» **DIRECTIONS FOR THIS TASK**: Which of the lines below include the word "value"? Pull each one out.

» **INFORMATION GIVEN**:
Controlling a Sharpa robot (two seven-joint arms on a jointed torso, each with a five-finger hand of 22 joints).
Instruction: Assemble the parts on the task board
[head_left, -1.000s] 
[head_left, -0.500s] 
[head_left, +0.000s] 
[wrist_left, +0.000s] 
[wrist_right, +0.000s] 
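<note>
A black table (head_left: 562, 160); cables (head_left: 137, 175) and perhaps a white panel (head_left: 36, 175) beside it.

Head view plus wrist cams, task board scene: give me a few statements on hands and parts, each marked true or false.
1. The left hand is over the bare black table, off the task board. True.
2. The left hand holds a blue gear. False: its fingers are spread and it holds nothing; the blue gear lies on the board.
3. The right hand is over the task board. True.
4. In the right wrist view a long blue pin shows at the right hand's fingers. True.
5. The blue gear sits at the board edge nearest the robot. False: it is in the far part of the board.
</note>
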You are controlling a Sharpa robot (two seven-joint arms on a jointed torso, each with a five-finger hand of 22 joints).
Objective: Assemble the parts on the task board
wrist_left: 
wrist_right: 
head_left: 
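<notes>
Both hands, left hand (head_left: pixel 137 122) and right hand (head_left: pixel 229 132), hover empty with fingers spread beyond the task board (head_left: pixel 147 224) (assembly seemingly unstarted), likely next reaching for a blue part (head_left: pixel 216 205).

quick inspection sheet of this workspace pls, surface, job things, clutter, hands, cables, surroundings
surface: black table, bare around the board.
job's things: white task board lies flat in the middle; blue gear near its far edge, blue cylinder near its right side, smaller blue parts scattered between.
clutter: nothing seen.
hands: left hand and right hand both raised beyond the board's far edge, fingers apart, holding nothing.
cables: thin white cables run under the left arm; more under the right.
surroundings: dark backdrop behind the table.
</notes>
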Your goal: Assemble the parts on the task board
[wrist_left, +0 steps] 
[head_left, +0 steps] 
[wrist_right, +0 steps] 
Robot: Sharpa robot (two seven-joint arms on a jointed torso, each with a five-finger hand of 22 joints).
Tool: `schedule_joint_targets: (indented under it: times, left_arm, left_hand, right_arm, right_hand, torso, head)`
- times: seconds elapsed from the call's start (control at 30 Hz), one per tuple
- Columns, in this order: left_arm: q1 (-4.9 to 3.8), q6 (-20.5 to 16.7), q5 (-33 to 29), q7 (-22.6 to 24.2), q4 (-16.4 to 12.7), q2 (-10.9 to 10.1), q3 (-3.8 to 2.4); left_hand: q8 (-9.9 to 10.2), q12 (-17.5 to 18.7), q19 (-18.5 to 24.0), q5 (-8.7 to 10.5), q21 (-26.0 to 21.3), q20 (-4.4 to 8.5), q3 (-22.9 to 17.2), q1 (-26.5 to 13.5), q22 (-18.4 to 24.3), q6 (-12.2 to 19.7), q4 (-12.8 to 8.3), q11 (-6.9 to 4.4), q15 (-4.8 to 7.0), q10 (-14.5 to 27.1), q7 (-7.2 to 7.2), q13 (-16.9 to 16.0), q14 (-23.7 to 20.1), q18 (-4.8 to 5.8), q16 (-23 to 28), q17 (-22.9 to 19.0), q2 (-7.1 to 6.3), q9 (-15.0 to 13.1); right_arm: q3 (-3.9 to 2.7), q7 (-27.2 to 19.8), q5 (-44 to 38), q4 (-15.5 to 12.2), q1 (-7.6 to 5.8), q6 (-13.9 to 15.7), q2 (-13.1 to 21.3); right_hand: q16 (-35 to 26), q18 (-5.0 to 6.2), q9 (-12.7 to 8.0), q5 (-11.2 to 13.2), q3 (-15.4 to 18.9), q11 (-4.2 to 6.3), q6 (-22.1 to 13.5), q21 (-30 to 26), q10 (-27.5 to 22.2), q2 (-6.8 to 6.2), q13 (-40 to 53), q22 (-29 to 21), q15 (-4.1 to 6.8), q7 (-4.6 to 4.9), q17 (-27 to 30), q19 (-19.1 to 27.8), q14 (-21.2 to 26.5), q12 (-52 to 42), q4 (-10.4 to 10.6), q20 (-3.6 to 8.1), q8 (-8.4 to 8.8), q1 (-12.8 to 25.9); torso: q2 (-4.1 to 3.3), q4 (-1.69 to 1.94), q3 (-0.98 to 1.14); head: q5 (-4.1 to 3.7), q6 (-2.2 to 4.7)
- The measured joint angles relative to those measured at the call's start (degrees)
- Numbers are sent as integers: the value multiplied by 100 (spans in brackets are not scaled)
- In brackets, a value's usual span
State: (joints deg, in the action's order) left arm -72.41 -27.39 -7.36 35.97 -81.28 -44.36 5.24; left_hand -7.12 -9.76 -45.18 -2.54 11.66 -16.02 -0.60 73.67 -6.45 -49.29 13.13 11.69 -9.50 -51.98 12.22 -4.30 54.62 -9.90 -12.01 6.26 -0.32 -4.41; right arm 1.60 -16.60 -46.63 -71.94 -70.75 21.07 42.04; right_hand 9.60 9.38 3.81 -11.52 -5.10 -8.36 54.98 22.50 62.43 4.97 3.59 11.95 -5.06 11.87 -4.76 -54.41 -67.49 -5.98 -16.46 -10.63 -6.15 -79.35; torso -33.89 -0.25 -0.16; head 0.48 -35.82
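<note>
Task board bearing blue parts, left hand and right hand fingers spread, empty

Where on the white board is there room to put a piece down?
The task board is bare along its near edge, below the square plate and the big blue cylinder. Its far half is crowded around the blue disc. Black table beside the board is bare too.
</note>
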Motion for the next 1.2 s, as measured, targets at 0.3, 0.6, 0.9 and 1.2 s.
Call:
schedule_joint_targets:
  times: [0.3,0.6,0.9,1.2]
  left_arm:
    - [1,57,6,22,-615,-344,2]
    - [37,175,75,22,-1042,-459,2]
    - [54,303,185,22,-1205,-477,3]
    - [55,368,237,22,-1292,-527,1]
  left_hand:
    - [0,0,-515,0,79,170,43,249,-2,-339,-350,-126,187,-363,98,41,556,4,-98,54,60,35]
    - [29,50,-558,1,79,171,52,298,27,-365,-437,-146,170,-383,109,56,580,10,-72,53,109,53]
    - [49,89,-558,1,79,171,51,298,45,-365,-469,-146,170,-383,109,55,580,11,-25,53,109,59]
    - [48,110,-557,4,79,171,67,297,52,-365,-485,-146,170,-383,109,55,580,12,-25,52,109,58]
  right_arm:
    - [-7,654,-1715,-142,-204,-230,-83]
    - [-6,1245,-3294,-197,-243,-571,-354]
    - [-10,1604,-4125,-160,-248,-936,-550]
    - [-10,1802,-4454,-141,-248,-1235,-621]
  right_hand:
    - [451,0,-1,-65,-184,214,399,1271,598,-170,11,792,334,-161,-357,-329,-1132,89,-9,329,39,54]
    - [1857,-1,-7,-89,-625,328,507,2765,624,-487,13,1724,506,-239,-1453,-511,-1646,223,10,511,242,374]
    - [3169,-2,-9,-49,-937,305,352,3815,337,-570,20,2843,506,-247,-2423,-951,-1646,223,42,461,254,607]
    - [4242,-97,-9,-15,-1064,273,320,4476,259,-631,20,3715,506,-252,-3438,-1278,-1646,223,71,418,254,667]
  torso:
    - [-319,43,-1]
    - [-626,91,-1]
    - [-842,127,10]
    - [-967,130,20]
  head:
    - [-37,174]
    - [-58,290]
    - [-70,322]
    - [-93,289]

» **FINAL ANSWER**:
- Numbers are sent as integers: the value multiplied by 100 (spans in brackets are not scaled)
- In brackets, a value's usual span

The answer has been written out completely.